Because this should be a mock wrap dress, a circle skirt should be sewn to the bodice instead of wrapping the front skirt. This skirt was probably cut in a 1/2 circle.

When adding a circle skirt, completely fit the bodice first to get the waist measurement and skirt length. The skirt will be drafted from those measurements.

The real style challenge is to capture the skirt silhouette. In the movie versions, both were full or semi-circle skirts that were sewn to the fitted bodices, requiring a side seam zipper. While a circle skirt pattern can be found for sale, it is not impossible to cut an original version to fit the bodice.

When preparing to draft a circle skirt, the directions ask for a waist measurement. Use the bodice waistline measurement from a fitted garment. Be sure to draft a skirt with side seams. When doing this, I use an open floor space, chalk, yardsticks and even string to create the true arc.

Hemming circle skirts is most easily done with a very narrow double fold that is hand sewn or machine stitched. When using softer fabrics like crepe, before hemming the finished dress will need to hang for a week or so to let the hem 'hang out'. After that, have the length measured while wearing the dress. This will even out what is probably an uneven skirt length.

If you want more information on drafting circle skirts, the images I show here for the skirt draft are explained in full on the Sew News website for Drafting a Circle Skirt.



This concludes the original post. The sewing patterns shown above, Butterick 5030 and Vogue 8646 are still being sold, as of this posting.

To add to the wrap dress collection above, I found several more patterns from Vogue 8896, 8784 and 8379. When looking to match a pattern with your fabric, take care to see if the pattern is designed for a woven or stretch textile, as both are available.



The slender shirtwaist dress by McCalls 6891 has classic bodice darts to create a fitted torso, as well as set in sleeves. The collar is the traditional notch style, making this look close to the original seen in the film.  McCall's 6696 is another option.  For a pattern with bustline adjustments, try using McCalls 7185, but add the circle skirt instead.  Probably the closest silhouette to the film's original is McCalls 7081, with the wrap front and wide hemline.

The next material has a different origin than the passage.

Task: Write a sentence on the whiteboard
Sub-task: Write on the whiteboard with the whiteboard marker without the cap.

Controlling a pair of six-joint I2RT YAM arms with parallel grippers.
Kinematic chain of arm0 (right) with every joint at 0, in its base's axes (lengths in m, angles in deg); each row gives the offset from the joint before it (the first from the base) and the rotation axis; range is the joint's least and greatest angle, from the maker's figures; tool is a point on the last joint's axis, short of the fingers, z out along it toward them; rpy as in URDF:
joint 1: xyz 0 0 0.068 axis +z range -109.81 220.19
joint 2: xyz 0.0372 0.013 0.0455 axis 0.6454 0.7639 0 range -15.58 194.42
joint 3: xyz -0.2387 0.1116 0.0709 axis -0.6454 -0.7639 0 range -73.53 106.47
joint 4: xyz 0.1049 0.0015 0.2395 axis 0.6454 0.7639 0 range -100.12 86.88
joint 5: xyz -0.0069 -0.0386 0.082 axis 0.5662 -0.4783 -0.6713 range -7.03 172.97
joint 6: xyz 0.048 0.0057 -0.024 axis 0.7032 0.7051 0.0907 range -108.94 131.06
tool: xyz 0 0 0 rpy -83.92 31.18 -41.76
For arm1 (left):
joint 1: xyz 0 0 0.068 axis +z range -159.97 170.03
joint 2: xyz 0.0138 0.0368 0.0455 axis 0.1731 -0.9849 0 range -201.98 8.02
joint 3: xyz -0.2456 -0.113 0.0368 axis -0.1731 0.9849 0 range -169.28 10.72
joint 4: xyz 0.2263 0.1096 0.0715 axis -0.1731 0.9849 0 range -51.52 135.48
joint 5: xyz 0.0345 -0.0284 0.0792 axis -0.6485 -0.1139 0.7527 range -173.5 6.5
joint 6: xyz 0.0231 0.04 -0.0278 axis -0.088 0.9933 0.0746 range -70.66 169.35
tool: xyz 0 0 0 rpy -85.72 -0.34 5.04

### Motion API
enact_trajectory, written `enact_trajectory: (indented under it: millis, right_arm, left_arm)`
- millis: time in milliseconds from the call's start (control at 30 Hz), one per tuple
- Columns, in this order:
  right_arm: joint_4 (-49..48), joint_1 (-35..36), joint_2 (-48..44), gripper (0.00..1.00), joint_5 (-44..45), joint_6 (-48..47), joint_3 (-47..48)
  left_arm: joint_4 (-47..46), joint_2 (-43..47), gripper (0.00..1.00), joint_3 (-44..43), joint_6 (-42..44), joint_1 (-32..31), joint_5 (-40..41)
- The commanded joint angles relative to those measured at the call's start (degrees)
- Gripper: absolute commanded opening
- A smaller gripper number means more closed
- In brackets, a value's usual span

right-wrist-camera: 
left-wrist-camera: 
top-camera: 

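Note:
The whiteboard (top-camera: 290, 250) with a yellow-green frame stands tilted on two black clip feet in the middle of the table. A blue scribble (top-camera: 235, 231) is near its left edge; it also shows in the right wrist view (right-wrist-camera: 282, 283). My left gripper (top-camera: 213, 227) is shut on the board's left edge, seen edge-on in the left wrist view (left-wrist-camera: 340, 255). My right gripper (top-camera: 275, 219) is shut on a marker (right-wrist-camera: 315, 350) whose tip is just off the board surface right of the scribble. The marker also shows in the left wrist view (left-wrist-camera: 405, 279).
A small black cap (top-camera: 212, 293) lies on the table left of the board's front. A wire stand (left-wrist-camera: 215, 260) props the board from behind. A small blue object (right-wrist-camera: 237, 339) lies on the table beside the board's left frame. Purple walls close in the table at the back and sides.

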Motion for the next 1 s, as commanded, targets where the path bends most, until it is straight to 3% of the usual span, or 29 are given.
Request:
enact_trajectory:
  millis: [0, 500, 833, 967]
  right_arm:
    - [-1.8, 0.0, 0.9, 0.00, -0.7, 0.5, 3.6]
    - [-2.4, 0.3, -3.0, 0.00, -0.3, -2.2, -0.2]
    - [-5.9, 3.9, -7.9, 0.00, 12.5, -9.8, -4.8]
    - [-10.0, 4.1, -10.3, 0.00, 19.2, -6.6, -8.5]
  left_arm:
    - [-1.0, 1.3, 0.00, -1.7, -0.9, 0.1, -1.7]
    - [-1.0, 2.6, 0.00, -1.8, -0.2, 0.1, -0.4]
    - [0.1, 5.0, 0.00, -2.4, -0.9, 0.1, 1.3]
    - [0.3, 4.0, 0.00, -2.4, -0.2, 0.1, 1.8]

Katherine's outfits are much more vintage inspired.  Her black strapless sheath with lace cover up can be seen in McCalls 7321, a dress that can be made with fitted bustier bodice, straight skirt and lace sleeves and neckline.  There is a bustier dress with straight skirt that has a chiffon overskirt, which would give the same effect as the glamour seen in the original dress, by McCalls 6838.  Butterick 6353 by Gertie also has a fitted bodice and skirt with floating chiffon train.

To create Katherine's red dress, the selection narrows down.  Butterick 5747 has a wonderful portrait collar that would do the trick if you are willing to have short sleeves. Or you could use Vogue 8346, a coat pattern with wide lapels and a fitted princess seamline to create the dress (try a fitting muslin first to be sure it's not loose loose, as coat patterns tend to be that way).

I want to thank everyone who has contacted me or left comments over the past few years. It has been alot of fun seeing how this post really fills a need that women who sew have. Beautiful dresses that fit well. That isn't too much to ask, is it?